*** Begin section ***
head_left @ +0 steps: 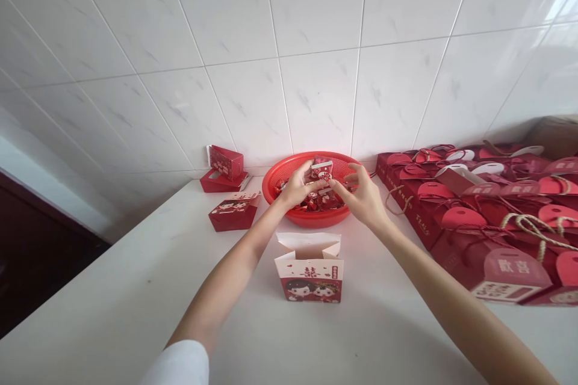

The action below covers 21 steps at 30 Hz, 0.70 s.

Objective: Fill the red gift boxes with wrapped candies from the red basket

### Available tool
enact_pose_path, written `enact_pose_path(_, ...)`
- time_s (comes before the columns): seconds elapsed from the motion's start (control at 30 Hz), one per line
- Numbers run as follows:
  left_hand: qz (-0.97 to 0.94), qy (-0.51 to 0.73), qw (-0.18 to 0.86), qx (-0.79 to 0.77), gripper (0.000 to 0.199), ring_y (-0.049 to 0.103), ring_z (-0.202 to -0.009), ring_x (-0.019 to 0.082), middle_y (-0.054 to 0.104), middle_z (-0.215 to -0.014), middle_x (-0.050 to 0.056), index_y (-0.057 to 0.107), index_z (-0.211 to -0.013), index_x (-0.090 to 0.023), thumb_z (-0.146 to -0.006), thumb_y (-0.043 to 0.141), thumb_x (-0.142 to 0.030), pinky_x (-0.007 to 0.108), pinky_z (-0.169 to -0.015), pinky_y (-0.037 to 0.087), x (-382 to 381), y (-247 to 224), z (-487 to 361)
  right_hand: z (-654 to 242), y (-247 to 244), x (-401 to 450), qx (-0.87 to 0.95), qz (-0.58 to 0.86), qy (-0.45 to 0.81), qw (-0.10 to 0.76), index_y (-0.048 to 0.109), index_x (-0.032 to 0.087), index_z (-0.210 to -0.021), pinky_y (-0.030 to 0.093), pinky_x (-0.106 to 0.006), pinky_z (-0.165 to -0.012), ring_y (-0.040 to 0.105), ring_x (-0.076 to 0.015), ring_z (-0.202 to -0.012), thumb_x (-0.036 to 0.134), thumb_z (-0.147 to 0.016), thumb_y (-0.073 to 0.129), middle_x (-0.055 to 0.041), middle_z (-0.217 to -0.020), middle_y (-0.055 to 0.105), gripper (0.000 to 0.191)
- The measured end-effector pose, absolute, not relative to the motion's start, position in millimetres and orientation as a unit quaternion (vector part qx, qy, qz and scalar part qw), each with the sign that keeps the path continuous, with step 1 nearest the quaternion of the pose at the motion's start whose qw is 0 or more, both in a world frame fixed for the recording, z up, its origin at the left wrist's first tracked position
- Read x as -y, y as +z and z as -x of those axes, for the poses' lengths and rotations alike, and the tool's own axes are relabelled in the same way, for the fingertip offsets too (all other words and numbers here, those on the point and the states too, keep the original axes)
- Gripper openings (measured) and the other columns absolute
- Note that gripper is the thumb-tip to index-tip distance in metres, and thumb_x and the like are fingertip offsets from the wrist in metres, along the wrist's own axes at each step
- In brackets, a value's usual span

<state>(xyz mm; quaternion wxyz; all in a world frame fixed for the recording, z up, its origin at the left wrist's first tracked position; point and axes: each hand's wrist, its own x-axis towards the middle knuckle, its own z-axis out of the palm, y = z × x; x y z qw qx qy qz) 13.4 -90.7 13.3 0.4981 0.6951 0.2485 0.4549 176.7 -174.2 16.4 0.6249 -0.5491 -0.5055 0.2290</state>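
Our left grip [297, 187] and right grip [359, 192] curve half-open over glossy red packets [321, 198] heaped in a perforated red plastic basket [271, 183]; we cannot tell whether either has hold of one. The basket sits within easy reach against the tiled wall [289, 84] on the white surface [112, 277], a printed card box [309, 271] standing flaps-open before it, folded red gift boxes [451, 216] massed rightward.

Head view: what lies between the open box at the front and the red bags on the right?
In the head view, the person's right forearm crosses above the white counter between the open box and the red bags.
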Motion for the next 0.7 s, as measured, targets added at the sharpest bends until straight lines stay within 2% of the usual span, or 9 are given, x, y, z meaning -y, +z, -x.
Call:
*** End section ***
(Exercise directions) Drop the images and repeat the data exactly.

(Finished exercise)
head_left @ +0 steps: 

The action below covers 21 steps at 30 Hz, 0.70 s.

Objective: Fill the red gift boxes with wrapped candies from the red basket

### Available tool
enact_pose_path, written `enact_pose_path(_, ...)`
- time_s (comes before the columns): seconds elapsed from the motion's start (control at 30 Hz), one per line
- Numbers run as follows:
  left_hand: qz (-0.97 to 0.94), qy (-0.51 to 0.73), qw (-0.18 to 0.86), qx (-0.79 to 0.77), gripper (0.000 to 0.199), ring_y (-0.049 to 0.103), ring_z (-0.202 to -0.009), ring_x (-0.019 to 0.082), middle_y (-0.054 to 0.104), middle_z (-0.215 to -0.014), middle_x (-0.050 to 0.056), index_y (-0.057 to 0.107), index_z (-0.211 to -0.013), index_x (-0.090 to 0.023), thumb_z (-0.146 to -0.006), thumb_y (-0.043 to 0.141), thumb_x (-0.142 to 0.030), pinky_x (-0.007 to 0.108), pinky_z (-0.169 to -0.015), pinky_y (-0.037 to 0.087), x (-382 to 381), y (-247 to 224), z (-487 to 361)
  right_hand: z (-654 to 242), y (-247 to 244), x (-401 to 450), qx (-0.87 to 0.95), qz (-0.58 to 0.86), qy (-0.45 to 0.81), qw (-0.10 to 0.76), index_y (-0.048 to 0.109), index_x (-0.032 to 0.087), index_z (-0.210 to -0.021), pinky_y (-0.030 to 0.093), pinky_x (-0.106 to 0.006), pinky_z (-0.165 to -0.012), ring_y (-0.040 to 0.105), ring_x (-0.076 to 0.015), ring_z (-0.202 to -0.012), thumb_x (-0.036 to 0.134), thumb_z (-0.147 to 0.016), thumb_y (-0.073 to 0.129), middle_x (-0.055 to 0.041), middle_z (-0.217 to -0.020), middle_y (-0.055 to 0.105), gripper (0.000 to 0.191)
- The measured end-effector pose, absolute, not relative to the motion's start, position in millimetres and orientation as a unit quaternion (vector part qx, qy, qz and scalar part qw), each with the sign that keeps the path continuous, with step 1 nearest the quaternion of the pose at the motion's start whose qw is 0 or more, both in a world frame fixed for the recording, z up, its origin at the left wrist's first tracked position
- Read x as -y, y as +z and z as -x of those axes, for the poses' lengths and rotations alike, and the tool's own axes are relabelled in the same way, for the fingertip offsets too (all other words and numbers here, those on the point and the states too, keep the original axes)
- Gripper openings (measured) and the other columns absolute
- Note that gripper is the thumb-tip to index-tip distance in metres, and thumb_x and the like are fingertip offsets from the wrist in metres, along the wrist's own axes at each step
- In brackets, a value's usual span

<state>(xyz mm; quaternion wxyz; all in a world frame fixed for the recording, z up, its origin at the left wrist's first tracked position; point and axes: each hand's wrist, its own x-axis towards the middle knuckle, its own z-axis out of the palm, y = z × x; x y z qw qx qy qz) 13.4 -90.7 13.3 0.4981 0.6951 0.2485 0.4549 176.7 -174.2 16.4 0.6249 -0.5491 -0.5055 0.2290</state>
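Our left grip [297, 187] and right grip [359, 192] curve half-open over glossy red packets [321, 198] heaped in a perforated red plastic basket [271, 183]; we cannot tell whether either has hold of one. The basket sits within easy reach against the tiled wall [289, 84] on the white surface [112, 277], a printed card box [309, 271] standing flaps-open before it, folded red gift boxes [451, 216] massed rightward.

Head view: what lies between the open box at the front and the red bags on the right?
In the head view, the person's right forearm crosses above the white counter between the open box and the red bags.
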Motion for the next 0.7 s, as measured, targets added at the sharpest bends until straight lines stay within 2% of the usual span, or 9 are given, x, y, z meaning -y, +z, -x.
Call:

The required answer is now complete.